State Key Laboratory for Conservation and Utilization of Bio-resource, School of Ecology and Environment, School of Life Sciences and School of Medicine, Yunnan University, Kunming, Yunnan, China.
Department of Biology, University of Waterloo, Waterloo, ON, Canada.
PLoS One. 2024 Jul 15;19(7):e0298564. doi: 10.1371/journal.pone.0298564. eCollection 2024.
High-quality, chromosome-scale genomes are essential for genomic analyses. Analyses, including 3D genomics, epigenetics, and comparative genomics rely on a high-quality genome assembly, which is often accomplished with the assistance of Hi-C data. Curation of genomes reveal that current Hi-C-assisted scaffolding algorithms either generate ordering and orientation errors or fail to assemble high-quality chromosome-level scaffolds. Here, we offer the software Puzzle Hi-C, which uses Hi-C reads to accurately assign contigs or scaffolds to chromosomes. Puzzle Hi-C uses the triangle region instead of the square region to count interactions in a Hi-C heatmap. This strategy dramatically diminishes scaffolding interference caused by long-range interactions. This software also introduces a dynamic, triangle window strategy during assembly. Initially small, the window expands with interactions to produce more effective clustering. Puzzle Hi-C outperforms available scaffolding tools.

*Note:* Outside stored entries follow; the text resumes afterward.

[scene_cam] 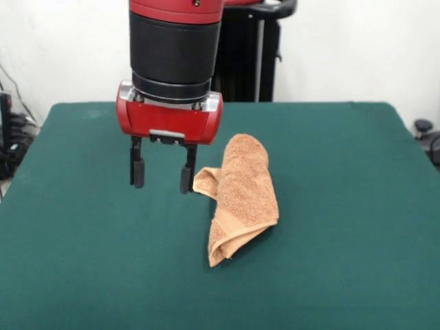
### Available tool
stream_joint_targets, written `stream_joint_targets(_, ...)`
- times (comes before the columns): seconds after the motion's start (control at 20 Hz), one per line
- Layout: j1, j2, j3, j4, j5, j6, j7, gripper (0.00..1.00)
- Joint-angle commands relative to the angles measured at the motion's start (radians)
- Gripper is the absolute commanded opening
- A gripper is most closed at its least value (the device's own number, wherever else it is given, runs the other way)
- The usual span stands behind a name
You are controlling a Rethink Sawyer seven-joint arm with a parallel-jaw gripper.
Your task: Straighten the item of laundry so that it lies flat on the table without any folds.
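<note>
The orange-tan towel lies on the green table a little right of the middle. It is folded over itself into a long rumpled bundle, with one loose corner sticking out to the left at its middle. My gripper hangs above the table just left of the towel. It is open and empty, with the two black fingers spread apart. The right finger stands close to the towel's loose corner.
The robot's black pedestal stands behind the table's far edge. A white wall is behind it. Dark gear shows at the left edge and at the right edge beside the table.
</note>
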Motion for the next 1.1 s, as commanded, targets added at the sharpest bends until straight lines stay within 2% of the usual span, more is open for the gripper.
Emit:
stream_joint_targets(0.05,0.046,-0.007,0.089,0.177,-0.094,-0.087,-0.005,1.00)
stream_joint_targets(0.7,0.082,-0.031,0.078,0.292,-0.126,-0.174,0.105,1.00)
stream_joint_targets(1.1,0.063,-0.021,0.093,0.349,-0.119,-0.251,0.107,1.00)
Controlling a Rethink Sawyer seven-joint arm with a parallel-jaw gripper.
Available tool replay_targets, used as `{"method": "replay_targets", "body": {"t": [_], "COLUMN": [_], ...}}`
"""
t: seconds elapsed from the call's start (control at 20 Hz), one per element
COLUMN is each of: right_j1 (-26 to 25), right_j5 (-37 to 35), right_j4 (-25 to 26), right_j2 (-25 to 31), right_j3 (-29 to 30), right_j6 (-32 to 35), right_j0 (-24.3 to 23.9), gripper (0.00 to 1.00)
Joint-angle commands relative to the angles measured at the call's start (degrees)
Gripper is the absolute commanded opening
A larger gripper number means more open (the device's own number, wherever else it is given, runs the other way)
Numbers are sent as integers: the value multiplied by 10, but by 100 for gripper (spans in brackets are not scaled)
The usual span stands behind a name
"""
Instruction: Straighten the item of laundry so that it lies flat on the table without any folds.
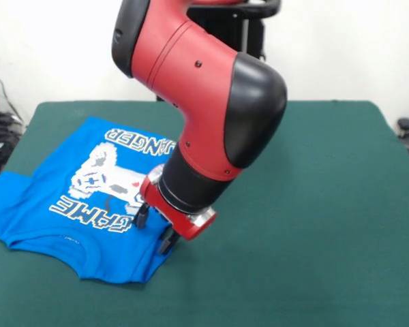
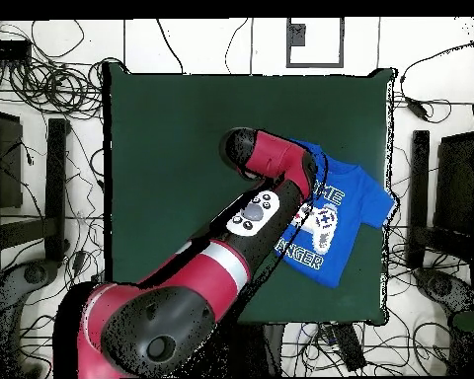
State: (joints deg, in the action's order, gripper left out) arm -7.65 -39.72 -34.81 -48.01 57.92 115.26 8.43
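1 green table (image 1: 313,204) by a white wall (image 1: 341,48), blue shirt (image 1: 61,218) under the tool (image 1: 154,230), fingers apart.

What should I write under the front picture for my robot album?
A red robot arm lowers its tool onto the edge of a blue T-shirt lying on a green table.

Blue tee (image 1: 61,204) (image 2: 352,212) lies print side up on green bench (image 1: 313,204) (image 2: 172,148), white "GAME CHANGER" text + grey/white pixel controller showing. In front view it sits toward bench's left side, one sleeve over left edge. Mostly spread; near hem looks folded/bunched.
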Motion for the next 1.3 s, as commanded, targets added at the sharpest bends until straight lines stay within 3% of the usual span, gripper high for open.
{"method": "replay_targets", "body": {"t": [0.05,1.3], "right_j1": [-80,-103], "right_j5": [-54,-86], "right_j4": [-12,-24], "right_j2": [17,15], "right_j3": [-74,-113], "right_j6": [201,268], "right_j0": [3,14], "gripper": [100,100]}}
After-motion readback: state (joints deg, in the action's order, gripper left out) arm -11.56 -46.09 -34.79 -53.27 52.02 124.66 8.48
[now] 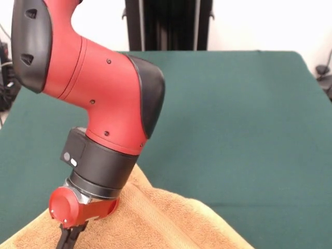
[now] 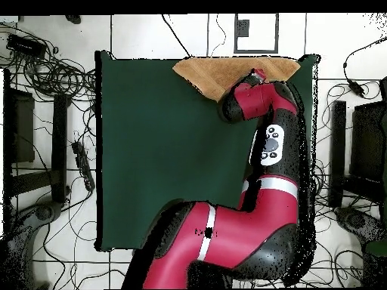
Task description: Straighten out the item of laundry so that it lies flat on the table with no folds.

高质量的染色体级别的基因组对于基因组分析是必不可少的。分析,包括 3D 基因组学、表观基因组学和比较基因组学,都依赖于高质量的基因组组装,而这通常需要 Hi-C 数据的辅助。基因组的校对表明,当前的 Hi-C 辅助支架算法要么会产生排序和方向错误,要么无法组装出高质量的染色体水平支架。在这里,我们提供了拼图 Hi-C 软件,它使用 Hi-C 读取来准确地将 contigs 或支架分配到染色体上。拼图 Hi-C 使用三角形区域而不是正方形区域来计算 Hi-C 热图中的相互作用。这种策略显著减少了长距离相互作用引起的支架干扰。该软件还在组装过程中引入了一个动态的三角形窗口策略。该窗口最初较小,但随着相互作用的增加而扩展,从而产生更有效的聚类。拼图 Hi-C 优于现有的支架工具。